Born to be Blue
Chet Baker perteneció a la estirpe de los músicos cobijados por el talento maldito. Aquel que teniendo toda la capacidad para ser el mejor trompetista de jazz de su generación, vivió de manera autodestructiva a fin de sentirse libre de ataduras sociales, económicas, familiares y, cómo no, amorosas.
Para entender la vida de Baker no basta con saber que fue criado en una ciudad prejuiciosa donde la segregación racial latía con hipocresía, que tras dos fracasos matrimoniales emprendió una intensa relación que casi lo saca de la adicción a la heroína, que siempre se comparó con Miles Davis en una especie de duelo que iba más allá de lo musical, que su padre lo menospreciaba por el apego a las drogas dejando de lado sus dotes musicales, que padeció la vigilancia de la policía por la libertad condicional que le impusieron, que siempre tuvo como modelo venerable a otro genio: Charlie Parker, que en su peor etapa trabajó en la gasolinera de un pueblo miserable y que tocó en una pizzería con una banda amateur de jazz; es decir, Baker escapa a los lugares comunes de su biografía. Y así lo entiende el director canadiense Robert Budreau.

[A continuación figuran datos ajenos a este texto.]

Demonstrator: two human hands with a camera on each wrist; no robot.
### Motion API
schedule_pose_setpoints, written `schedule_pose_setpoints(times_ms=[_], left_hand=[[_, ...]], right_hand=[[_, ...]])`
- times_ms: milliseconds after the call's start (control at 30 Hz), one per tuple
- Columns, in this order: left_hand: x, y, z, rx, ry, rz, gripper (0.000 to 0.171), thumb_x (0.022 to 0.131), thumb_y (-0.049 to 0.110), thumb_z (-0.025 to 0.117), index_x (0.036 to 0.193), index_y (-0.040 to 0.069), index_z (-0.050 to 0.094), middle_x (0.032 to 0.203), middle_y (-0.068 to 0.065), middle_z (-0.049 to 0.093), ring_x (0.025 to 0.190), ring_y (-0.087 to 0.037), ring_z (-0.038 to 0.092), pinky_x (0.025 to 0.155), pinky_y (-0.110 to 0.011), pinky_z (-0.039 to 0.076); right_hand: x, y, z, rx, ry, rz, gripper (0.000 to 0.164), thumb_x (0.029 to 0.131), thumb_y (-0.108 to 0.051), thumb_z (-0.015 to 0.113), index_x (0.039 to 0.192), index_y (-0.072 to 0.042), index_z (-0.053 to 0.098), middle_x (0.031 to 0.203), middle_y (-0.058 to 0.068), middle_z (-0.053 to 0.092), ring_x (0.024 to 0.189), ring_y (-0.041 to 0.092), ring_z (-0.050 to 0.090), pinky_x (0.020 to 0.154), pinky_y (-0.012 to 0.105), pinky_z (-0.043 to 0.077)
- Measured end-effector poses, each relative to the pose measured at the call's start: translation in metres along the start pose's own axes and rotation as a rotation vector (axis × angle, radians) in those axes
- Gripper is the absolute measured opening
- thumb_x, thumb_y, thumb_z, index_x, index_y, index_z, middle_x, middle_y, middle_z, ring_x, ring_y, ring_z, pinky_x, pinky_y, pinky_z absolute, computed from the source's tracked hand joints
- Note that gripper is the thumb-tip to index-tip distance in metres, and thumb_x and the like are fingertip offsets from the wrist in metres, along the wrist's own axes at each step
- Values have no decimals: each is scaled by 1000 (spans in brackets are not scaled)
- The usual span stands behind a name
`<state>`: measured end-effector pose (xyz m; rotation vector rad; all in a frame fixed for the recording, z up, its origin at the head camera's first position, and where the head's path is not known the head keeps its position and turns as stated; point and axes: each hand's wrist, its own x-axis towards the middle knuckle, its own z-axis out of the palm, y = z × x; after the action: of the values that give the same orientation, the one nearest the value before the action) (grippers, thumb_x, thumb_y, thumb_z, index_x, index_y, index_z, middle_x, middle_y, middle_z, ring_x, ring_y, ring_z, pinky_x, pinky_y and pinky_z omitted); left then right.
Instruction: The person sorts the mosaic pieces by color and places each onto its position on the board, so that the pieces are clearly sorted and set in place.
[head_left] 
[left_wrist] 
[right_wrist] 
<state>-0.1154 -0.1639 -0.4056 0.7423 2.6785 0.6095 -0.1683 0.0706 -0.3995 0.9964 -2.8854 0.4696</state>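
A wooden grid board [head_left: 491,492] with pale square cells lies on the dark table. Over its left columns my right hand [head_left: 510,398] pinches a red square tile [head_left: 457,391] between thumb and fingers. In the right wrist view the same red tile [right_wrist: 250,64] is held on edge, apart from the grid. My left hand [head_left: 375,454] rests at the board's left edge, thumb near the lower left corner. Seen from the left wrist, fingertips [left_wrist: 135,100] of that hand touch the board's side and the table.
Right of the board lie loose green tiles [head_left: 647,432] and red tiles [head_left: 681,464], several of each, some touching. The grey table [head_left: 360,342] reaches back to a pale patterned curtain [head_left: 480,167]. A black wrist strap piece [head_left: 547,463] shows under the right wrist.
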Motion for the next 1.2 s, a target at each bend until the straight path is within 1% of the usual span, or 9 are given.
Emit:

Born to be Blue narra la vida de Baker desde el momento en que es sacado de una prisión italiana por un cineasta de Hollywood a fin de hacer una película sobre su vida, hasta su vuelta a los grandes escenarios después de pasar por una etapa de incapacidad física producto de una golpiza que le propinaron unos vendedores de droga que le dejaron la mandíbula rota y sin dientes.
Budreau recrea un breve arco temporal para ofrecernos un personaje inseguro y, hasta cierto punto, decadente, que toca fondo en su dependencia de las drogas. Pero también acentúa el desarrollo de su personalidad con una capacidad de recuperación asombrosa, todo a causa de su pasión por la música. Que un trompetista tenga que usar una prótesis dental es como si un beisbolista utilice un brazo de corcho para batear. Budreau entiende esa frustración y la traslada a la pantalla.
En el breve tiempo tomado por Budreau, el realizador pasea el malditismo de Baker por una serie de situaciones adversas y sublimes desde una perspectiva intimista. Esta captación de la esencia personal del músico es lo más valioso de la película. No es sensiblera ni impostada. Es natural. El alma de Baker fluye como un río caudaloso que desemboca en un apacible lago. No se trata de un filme que narre el ascenso y caída de un héroe (Baker, nunca sería uno. La etiqueta de antihéroe le queda mejor, aunque pequeña).Pero nada de esto sería posible sin la gran interpretación de Ethan Hawke.
El actor tejano no vacila al involucrarse en el personaje del trompetista. La voz ronca y apagada, seductora y burlesca del músico es perfilada por Hawke con gran solvencia. No sé si una vez más la Academia lo dejará sin estatuilla dorada (ha sido nominado cuatro veces en dos categorías), pero hace rato que el actor merece un reconocimiento mayor. No obstante, su trabajo se complementa con el de Carmen Ejogo que interpreta a Jane Azuka, la mujer que intenta apartarlo de la heroína. El binomio encaja y lleva la historia por caminos de soledad que son transitados por un amor compasivo, enredado, doloroso y con dosis de humor negro. Un amor de almas perdedoras, insatisfechas; más allá de que Baker sea una tentación para transgredir los límites de las buenas costumbres.
Born to be Blue también es una estampa a bordo de una VW Kombi aparcada al borde de un acantilado. Es la quietud de la furia posada en una trompeta en medio de besos blancos, negros y el tarareo de una canción mientras se fuma un porro con una pregunta que danza en los oídos: ¿podemos estar melancólicos esta noche?